O Falso “munheca-de-torquês”

Pelo menos um par de vezes eu detectara seu desejo, porém, só me convenci de que era isto o que de fato queria quando ele golpeou minha porta naquela manhã. Estava inspirado, para não dizer: deveras insuportável. A intrínseca falácia, o peculiar ufanismo e a característica bazófia, saíam aos borbotões. Mesmo assim não consegui enxergar nele o perfil exigido para o que pleiteava. Não somente pelos anos vividos – os quais posicionavam-no com sobra na terceira idade, mas também pela decrepitude que encerrava em si, já podia muito bem estar com os pés definitivamente fincados no conforto do lar. No entanto o caos financeiro que sempre o assediou com incontrolável voracidade, empurrava-o para aguardar o despejo da inexorável compulsória. Considere-se, pois, que seis dos doze filhos vivos eram menores. Que além destes, com ele residiam mais cinco netos: dois do primogênito – ora divorciado – e os outros da quarta filha. Esta e o marido, com pouca disposição para o trabalho, mas com bastante apetite e energia para perpetuar a espécie; também viviam sob o modesto teto de Venturoso. De forma que essas vicissitudes e outros percalços – contingência natural dos mortais comuns, somados ao modo de vida que cultivava, respondiam por sua corroída geografia. Ressalte-se que há exato meio século detonava diariamente dois maços de cigarro de alto-impacto e alguns comprimidos de gardenal. No caso, os anti-anabolizantes responsáveis pela raquítica compleição: ínfimos 38 quilos mal-distribuídos em escasso um metro e cinqüenta de estatura.

Com um olho no micro e outro na pilha de papel que reclamava demanda, protelei nossa conversa para a manhã seguinte. O que não o impediu de sair pilotando seu idealismo: considerava-se de antemão o mais novo integrante de minha equipe. E não estava de todo equivocado.

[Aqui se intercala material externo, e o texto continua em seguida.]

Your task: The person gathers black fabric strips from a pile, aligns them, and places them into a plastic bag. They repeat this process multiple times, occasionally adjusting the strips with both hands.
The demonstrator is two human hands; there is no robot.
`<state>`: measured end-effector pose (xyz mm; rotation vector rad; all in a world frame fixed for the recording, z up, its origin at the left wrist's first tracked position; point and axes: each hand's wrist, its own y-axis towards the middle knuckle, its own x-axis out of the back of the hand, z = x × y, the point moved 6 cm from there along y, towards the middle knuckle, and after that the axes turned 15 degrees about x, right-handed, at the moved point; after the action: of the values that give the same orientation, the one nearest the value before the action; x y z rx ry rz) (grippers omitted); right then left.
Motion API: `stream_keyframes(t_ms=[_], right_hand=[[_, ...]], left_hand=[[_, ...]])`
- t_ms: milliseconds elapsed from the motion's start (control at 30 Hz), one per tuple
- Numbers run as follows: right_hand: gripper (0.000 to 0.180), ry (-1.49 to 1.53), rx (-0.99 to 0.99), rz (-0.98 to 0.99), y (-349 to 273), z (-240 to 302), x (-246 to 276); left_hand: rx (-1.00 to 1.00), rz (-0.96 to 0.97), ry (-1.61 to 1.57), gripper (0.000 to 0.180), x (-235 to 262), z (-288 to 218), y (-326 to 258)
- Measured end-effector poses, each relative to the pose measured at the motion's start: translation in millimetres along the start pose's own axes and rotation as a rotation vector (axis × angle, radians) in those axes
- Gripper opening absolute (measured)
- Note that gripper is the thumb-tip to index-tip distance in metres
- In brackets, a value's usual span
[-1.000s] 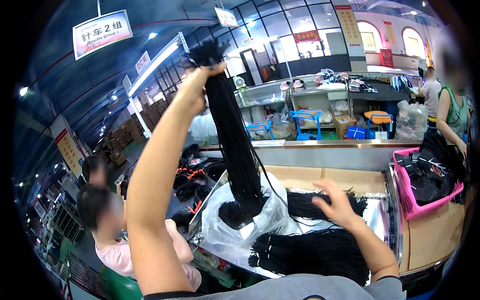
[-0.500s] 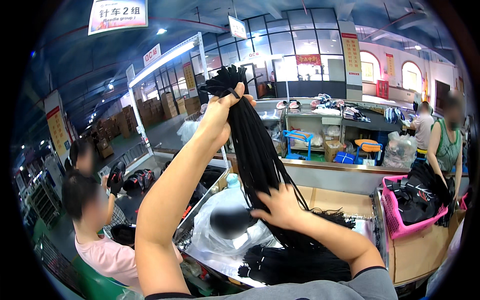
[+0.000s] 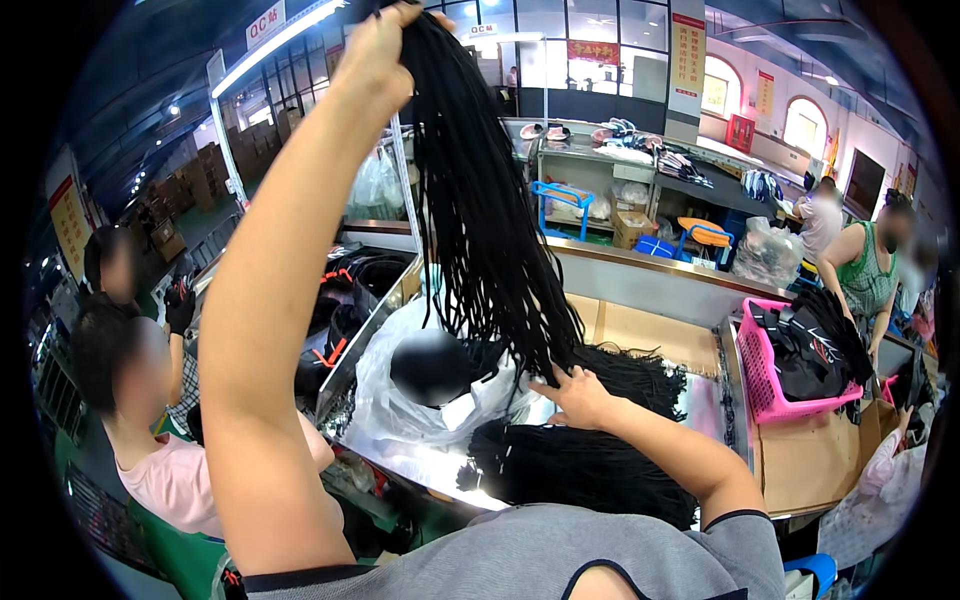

Como é que eu, a exemplo dele, uma vítima da impiedosa fúria neoliberal, poderia castrar o explícito e justo desejo de sobrevivência de alguém? Afinal o que há demais, após oito longos anos de congelamento salarial, aspirar-se a algumas diárias? Por sinal, defasadas? Pois bem, ele deixou minha sala e eu suspendi temporariamente a elaboração do arrazoado. Dei um tempo em meu firme propósito de convencer a Jurídica e a Comissão de Licitação de que meu pedido de brocas e bits era cabível. Que não se consegue perfurar poços com as unhas. Suspenso o contraditório, entreguei-me a sopesar a proposta do amigo. Aí, muito embora caudalosa, a acidez que escoou sobre os meandros dessas reflexões, não assoreou de todo meu bom-humor. Dei vazão à demanda reprimida de riso que me pululava o peito. É que apesar de minha boa vontade, o hercúleo vigor físico que se dizia ter, soava-me como uma hilariante piada. E assim, auxiliando um operador de sonda percussora – conforme propusera, iria se arrebentar ainda mais. Cheguei até mentalizar duas imagens: inicialmente a titânica peleja de Venturoso tentando apontar um trépano, e depois às voltas com o manuseio de uma haste cujo peso ia além de meia tonelada. E como eu não pretendia desbancar Adolf Hitler em matéria de maldade, pensei algo mais brando. Decidi designá-lo para uma das Equipes de reabilitação, desenvolvimento e teste de produção de poços.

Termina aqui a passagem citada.